Le 05 janvier 2012 : Les insurgés Ingabo z'Abanyagihugu du mouvement FRD-Abanyagihugu, le pouvoir Cndd-Fdd et ceux dont il appelle des éclaireurs et des propagandistes devant la barre de vérité à Cankuzo

Ce jeudi 05 Janvier 2012, l'affaire en vogue au Burundi des présumés terroristes selon les termes du pouvoir CNDD-FDD a été entendue pour la deuxième fois au Tribunal de Grande Instance de CANKUZO.

Les 23 présumés coupables dont neuf (9) combattants insurgés du mouvement FRD-ABANYAGIHUGU, dix (10) éclaireurs et quatre (4) propagandistes parmi lesquels figurait un journaliste, tous entourés par leurs avocats avaient été matinaux au rendez-vous.

Une foule nombreuse des habitants de la région avait répondu présente et il a fallu l'installation des porte-voix pour satisfaire à ces derniers qui visiblement voulaient suivre le procès dans sa totalité. C'est vers 9 heures 30 minutes que le procès a débuté. Sans tarder, les avocats de la défense ont précisé au siège qu'ils ne peuvent pas défendre leurs clients aussi longtemps que leurs conditions de détention sont sciemment violées par les autorités judiciaires du parquet de la république à CANKUZO.

Pendant cette audience publique, les avocats de la défense s'appuyant sur les prescrits du code des procédures pénales en matière d'une détention préventive ont présenté fait état de leurs inquiétudes au siège. Jamais ont-ils précisé, personne ne peut dépasser quatorze (14) jours de détention préventive au cachot et ceci pour n'importe quelle raison. Passé ce délai, le détenu est soit libéré, soit transféré dans une maison de détention.

Ils ont également manifesté leurs inquiétudes quant à la sécurité de leurs clients qui sont chaque fois sous les menaces du procureur de la république à CANKUZO Monsieur Balbatus NTAKARUSHO appuyé par certains officiers de la police qui leurs intiment l'ordre d'orienter leurs plaidoiries à leur façon. Quelque part, une certaine corruption morale leur est infligée par ces autorités judiciaires qui sont souvent victimes des manipulations de l'Exécutif ont-ils fait remarquer les avocats de la défense.

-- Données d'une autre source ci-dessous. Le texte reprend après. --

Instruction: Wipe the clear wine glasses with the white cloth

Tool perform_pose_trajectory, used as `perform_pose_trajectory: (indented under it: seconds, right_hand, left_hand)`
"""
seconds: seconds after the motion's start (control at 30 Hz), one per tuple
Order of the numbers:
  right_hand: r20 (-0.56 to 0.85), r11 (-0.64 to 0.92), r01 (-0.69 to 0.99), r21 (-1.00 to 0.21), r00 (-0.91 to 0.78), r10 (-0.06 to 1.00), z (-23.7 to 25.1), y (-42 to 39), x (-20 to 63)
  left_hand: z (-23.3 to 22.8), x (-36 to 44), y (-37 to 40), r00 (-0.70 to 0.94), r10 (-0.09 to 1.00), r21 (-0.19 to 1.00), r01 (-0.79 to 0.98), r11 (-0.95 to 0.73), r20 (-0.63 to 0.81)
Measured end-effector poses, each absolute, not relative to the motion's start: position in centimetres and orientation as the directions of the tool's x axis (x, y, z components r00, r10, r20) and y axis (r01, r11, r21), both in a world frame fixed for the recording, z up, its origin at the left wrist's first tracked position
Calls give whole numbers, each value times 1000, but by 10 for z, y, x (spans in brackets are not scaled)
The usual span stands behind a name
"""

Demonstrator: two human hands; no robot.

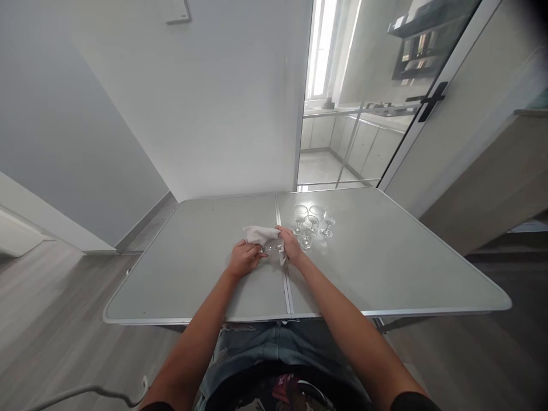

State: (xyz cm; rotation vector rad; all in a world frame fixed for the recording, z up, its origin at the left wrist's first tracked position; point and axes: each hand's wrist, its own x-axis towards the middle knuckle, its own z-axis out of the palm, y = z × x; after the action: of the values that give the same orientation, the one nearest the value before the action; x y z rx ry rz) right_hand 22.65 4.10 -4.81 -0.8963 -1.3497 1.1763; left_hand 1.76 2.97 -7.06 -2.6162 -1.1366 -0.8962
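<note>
Over the middle of the table, my left hand (pixel 245 258) is closed on the stem end of a clear stemmed glass (pixel 273 248), which lies on its side between my hands. My right hand (pixel 290 245) grips a white cloth (pixel 260 234) at the bowl end of that glass. The cloth stretches across behind the glass toward my left hand, and a corner of it hangs down by my right wrist. Just beyond my right hand, several more clear stemmed glasses (pixel 314 216) stand upright, close together.
The grey folding table (pixel 377 262) has a metal rim and a seam (pixel 287 291) down its middle. A white wall (pixel 222 114) rises behind it. To the right is a glazed door (pixel 363 131) with a black handle (pixel 433 101). A cable (pixel 98 390) crosses the floor at lower left.
</note>
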Motion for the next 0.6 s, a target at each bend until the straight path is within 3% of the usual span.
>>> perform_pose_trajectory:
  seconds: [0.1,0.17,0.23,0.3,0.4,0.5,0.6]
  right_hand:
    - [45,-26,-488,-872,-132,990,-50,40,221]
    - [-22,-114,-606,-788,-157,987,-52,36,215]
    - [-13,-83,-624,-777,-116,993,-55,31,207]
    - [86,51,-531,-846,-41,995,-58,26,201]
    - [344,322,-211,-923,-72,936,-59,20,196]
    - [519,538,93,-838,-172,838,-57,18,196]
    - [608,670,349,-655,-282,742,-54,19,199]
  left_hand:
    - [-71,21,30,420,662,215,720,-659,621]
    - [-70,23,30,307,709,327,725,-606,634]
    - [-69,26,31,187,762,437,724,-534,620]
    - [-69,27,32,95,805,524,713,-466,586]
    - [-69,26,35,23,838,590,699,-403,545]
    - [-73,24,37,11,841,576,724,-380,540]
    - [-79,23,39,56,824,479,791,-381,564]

Après cette exposée, les avocats de la défense ont déclaré qu'ils ne peuvent pas défendre leurs clients, du moment qu'ils seront détenues dans des conditions irrégulières et contraires au code de procédures pénales.

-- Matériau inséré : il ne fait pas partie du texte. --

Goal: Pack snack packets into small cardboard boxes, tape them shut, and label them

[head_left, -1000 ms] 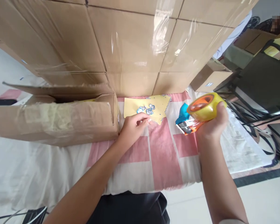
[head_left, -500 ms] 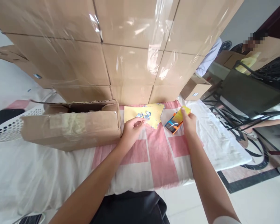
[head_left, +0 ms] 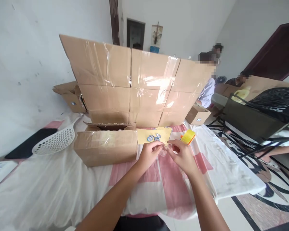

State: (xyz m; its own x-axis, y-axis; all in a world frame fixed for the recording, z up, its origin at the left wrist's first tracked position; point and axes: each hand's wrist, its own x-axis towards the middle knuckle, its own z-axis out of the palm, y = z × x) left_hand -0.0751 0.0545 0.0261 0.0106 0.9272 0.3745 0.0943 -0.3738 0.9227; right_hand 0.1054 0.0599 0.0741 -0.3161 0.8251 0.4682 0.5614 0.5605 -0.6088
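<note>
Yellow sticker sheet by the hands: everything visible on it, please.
The yellow sticker sheet looks like thin card or paper, pale yellow, with small blue-and-white stickers clustered near its middle. It lies flat on the pink-and-white cloth, between the open cardboard box and the tape dispenser. The left hand and right hand meet at its near edge, fingertips pinching there; exact contact is unclear.

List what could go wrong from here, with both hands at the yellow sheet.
The yellow sheet is thin, and the left hand and right hand both pinch at its near edge, so it might crease or tear. The small stickers lying on it look loose and could slide off. The tape dispenser sits right by the right hand, so a careless sweep could knock it off the table.
</note>
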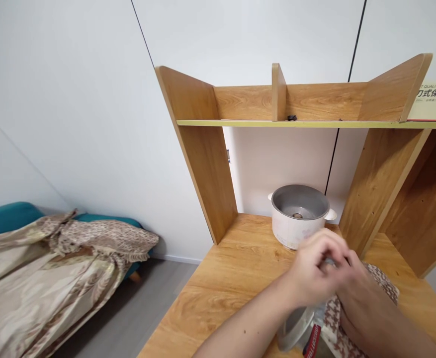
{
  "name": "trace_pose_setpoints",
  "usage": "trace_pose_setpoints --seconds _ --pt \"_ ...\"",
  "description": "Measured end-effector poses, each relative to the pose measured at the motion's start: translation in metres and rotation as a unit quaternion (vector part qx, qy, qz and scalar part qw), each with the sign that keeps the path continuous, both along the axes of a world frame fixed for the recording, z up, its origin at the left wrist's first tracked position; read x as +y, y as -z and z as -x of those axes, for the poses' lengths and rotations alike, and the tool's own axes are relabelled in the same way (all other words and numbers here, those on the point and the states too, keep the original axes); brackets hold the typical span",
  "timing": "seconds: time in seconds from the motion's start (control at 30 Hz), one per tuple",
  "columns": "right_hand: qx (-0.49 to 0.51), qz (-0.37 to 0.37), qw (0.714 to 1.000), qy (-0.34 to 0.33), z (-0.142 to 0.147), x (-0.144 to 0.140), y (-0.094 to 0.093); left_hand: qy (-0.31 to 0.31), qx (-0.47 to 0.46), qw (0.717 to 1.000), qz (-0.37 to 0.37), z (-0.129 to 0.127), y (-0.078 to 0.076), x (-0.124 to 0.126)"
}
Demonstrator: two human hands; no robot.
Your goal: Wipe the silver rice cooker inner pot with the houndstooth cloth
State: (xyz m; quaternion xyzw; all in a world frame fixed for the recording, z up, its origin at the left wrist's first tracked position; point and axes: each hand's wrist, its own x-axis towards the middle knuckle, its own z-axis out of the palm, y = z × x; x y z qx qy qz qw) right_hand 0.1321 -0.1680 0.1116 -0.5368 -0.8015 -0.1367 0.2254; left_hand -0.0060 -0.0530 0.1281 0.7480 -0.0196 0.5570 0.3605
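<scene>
I have my left hand (316,268) and right hand (363,293) clasped over a patterned cloth (384,283) and a shiny lid (296,328), near the open cooker (300,216) on the desk (232,278).

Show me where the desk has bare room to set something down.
Bare wood lies left of the rice cooker, from the shelf's left upright to the desk's front edge. The upper shelf is mostly bare. It is crowded front right, where both hands hold the patterned cloth.
</scene>
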Motion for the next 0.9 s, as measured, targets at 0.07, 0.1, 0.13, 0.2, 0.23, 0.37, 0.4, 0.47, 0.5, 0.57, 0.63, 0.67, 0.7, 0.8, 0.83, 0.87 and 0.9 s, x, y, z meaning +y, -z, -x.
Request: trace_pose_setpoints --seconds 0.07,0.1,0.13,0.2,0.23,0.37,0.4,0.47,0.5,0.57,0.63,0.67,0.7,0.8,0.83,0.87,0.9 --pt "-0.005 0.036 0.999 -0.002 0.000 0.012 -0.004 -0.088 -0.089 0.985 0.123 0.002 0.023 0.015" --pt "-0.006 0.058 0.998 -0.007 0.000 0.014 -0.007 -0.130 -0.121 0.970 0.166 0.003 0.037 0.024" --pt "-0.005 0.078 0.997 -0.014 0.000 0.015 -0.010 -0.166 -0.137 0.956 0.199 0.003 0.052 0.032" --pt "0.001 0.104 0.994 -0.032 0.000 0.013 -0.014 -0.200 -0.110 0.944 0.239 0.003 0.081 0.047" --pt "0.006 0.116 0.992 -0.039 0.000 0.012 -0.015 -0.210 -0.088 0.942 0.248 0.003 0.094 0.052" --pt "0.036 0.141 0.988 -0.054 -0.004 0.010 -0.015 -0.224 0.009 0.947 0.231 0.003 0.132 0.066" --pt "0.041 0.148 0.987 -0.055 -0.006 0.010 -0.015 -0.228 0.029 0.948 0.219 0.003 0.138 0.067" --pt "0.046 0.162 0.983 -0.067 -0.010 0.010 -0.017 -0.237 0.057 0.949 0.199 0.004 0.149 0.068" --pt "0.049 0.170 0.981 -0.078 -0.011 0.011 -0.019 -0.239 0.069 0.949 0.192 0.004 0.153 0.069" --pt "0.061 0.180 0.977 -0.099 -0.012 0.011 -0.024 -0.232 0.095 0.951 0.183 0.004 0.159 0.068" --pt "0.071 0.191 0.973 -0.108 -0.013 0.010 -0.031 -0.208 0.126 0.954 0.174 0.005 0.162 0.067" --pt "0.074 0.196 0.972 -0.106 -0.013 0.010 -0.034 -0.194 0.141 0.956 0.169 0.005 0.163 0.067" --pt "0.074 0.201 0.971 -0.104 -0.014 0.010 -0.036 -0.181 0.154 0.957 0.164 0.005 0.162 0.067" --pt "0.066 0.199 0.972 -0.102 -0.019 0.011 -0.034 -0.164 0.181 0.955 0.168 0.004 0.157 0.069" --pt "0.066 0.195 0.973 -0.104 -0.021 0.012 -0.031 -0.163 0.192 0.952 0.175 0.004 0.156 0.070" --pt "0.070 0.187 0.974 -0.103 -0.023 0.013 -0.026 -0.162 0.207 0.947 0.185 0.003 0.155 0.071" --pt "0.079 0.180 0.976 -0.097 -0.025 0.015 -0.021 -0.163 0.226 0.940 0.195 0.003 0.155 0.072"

Certains parmi les détenus ont manifesté la volonté de continuer leurs plaidoiries malgré la position de leurs avocats au moment où d'autres, dont les insurgés du mouvement FRD-ABANYAGIHUGU, ont tous adhéré à la position de leurs avocats. Le siège a refusé la proposition de ces premiers étant donné que l'affaire est et reste une et indivisible ont-ils conclus les juges. Vers onze heures du matin, l'affaire a alors été suspendue sans toutefois donner des précisions quant à la date de son report.

Dans la soirée, tous les présumés coupables dans ce dossier qualifiée de "terroriste" par les autorités administratives et judiciaires ont été embarqués dans des véhicules pour être transféré dans la prison centrale de RUYIGI tel que les avocats de la défense l'avaient souhaité.

La quasi-totalité a refusé de se faire embarquer étant donné qu'il avait plu abondamment, qu'il faisait déjà nuit et que les préparatifs du voyage présentaient un caractère suspect. Le transfert a été reporté pour le lendemain.